Barley was going to be married; nice Australian girl—he hoped she wouldn’t be lonely out here. (As if anybody could be lonely with him.) He had just gotten back from Rennell Island, he said, and had brought Buia with him. Buia! Sure enough, there was Buia, somewhat disguised in a pair of shorts, but the same muscular hunky figure. We didn’t rub noses this time, but shook hands, European style. Buia was becoming a man of the world.

And how was Rennell? Well, said Barley, what had happened there might have sounded funny, only it was rather terrible. Too many visiting ships, of course, with Tahua’s charming girls to lure them into the White Sands.

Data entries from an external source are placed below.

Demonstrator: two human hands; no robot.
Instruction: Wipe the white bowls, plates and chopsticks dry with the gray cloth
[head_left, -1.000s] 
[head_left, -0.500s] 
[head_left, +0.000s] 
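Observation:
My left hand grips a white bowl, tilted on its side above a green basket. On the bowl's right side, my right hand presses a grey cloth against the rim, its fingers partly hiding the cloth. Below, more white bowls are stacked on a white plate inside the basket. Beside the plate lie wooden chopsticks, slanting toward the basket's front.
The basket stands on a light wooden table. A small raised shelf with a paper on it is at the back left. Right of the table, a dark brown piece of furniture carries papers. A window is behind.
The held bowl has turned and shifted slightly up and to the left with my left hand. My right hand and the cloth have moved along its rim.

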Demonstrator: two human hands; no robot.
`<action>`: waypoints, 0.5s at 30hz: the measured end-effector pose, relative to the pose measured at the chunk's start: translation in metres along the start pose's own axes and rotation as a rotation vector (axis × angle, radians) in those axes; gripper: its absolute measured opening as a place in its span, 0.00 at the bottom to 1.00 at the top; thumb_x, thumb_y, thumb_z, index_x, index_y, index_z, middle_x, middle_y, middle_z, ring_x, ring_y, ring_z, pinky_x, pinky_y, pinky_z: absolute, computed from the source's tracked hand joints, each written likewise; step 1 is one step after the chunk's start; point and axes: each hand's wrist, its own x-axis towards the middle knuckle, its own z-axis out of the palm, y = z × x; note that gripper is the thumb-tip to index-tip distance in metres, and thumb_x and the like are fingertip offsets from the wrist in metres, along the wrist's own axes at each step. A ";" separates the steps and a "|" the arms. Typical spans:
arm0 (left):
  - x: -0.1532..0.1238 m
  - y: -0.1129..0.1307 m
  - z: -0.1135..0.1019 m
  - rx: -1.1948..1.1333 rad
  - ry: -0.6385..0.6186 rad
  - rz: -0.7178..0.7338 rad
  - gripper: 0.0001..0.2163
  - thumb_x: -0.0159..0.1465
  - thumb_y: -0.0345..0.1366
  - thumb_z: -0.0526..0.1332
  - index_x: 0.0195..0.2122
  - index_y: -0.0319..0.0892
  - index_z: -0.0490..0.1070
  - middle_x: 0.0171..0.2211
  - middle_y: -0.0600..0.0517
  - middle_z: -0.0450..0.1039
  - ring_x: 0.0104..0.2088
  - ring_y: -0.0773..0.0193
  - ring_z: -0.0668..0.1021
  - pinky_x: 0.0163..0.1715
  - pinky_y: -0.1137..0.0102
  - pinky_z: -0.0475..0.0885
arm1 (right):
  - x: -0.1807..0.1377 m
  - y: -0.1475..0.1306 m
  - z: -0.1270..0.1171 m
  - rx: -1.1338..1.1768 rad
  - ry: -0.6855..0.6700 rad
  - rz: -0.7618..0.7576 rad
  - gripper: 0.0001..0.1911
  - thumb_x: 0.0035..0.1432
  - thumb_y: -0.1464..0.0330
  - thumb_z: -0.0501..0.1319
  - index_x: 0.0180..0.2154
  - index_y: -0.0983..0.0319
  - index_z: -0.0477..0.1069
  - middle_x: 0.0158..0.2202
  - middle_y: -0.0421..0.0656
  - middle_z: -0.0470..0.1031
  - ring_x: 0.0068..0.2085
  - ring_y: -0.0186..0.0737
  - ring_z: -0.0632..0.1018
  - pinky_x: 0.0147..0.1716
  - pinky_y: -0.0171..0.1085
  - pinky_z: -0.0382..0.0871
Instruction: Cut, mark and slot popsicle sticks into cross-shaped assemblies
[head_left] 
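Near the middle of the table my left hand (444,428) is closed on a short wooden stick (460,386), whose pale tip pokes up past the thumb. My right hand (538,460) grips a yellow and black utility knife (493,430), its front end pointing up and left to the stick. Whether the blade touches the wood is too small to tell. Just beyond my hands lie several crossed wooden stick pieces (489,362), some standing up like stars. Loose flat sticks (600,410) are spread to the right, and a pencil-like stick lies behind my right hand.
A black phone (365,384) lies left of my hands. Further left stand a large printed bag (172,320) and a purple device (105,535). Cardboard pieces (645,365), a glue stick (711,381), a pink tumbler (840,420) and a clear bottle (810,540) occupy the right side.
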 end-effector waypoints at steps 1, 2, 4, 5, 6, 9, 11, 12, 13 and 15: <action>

But there was something much worse. The Seventh Day Adventist outfit had gotten at them, rather. Pastor Borgas landed on the White Sands and informed the Big Masters that they had come to “teach” them. “You know,” said Barley, “how crazy the Rennellese are to learn English. They thought teaching meant just that. When the Adventists taught them to say ‘Me want skula’—meaning ‘We want a school’—they didn’t know that school was the Adventist word for batches of New Testament and vegetarian diet. Old Testament for a people living in an age that’s older than Isaac and Rebecca; vegetarian diet for a race that’s starving for meaty proteins! Well, before Mr. Borgas went home he gave strips of white cloth for Tahua and Taupangi to wear; white arm bands with ‘M.V.’ marked on them in big black letters.”

“What’s ‘M.V.’?” I asked.

“Mission Volunteer,” said Barley with a wry smile.

I let out a whoop. Imagine those archaic and bearded kings strutting around with Mission Volunteer on their arms!

But Barley couldn’t see the comic side. Neither could I after he told me the rest. “When Taupangi and Tahua found out what those cranks had been up to, they flew into a rage and vowed that no missionary should ever again come within bow-shot of their island. I say, this thing is breeding trouble. Next thing you know they’ll be killing off another parcel of Christian teachers. Then there’ll be hell to pay. I don’t want to see a punitive expedition go into Rennell Island and hang a lot of them.”

Barley seemed to be reading my thoughts when he said: “If I had my way I’d put a reliable N.M.P. or two on that island, with plenty of medicine. And I’d keep everybody else out, except scientists, maybe. You won’t find the people in as good condition as they were when you saw them last. Sea-changes are very sudden in the Pacific.”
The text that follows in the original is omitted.